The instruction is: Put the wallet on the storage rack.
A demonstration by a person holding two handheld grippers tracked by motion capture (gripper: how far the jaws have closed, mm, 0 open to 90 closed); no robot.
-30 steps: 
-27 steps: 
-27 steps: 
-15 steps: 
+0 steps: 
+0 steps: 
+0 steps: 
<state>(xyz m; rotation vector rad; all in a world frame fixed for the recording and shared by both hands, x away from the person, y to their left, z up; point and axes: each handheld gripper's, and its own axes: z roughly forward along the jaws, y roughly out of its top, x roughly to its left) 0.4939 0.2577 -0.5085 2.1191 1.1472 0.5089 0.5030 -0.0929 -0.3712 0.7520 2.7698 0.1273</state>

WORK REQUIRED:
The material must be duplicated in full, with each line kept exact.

ANSWER BELOW:
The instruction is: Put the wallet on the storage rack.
A demonstration by a person holding two handheld grippers tracked by motion capture (gripper: how far the jaws have closed, mm, 0 open to 90 closed); no robot.
-30 steps: 
-27 steps: 
-27 steps: 
-15 steps: 
+0 steps: 
+0 steps: 
+0 steps: 
<state>(xyz m; rotation vector rad; all in a world frame fixed for the recording and shared by both hands, x away from the person, y to their left, z up; point and axes: each handheld gripper's, and its own axes: z roughly forward along the jaws, y roughly out of its top, x roughly to its left) 0.4939 0.2577 -0.5085 2.1191 1.1472 0.5089 0.5030 -0.0929 -0.3712 0.7520 2.7698 0.1273</state>

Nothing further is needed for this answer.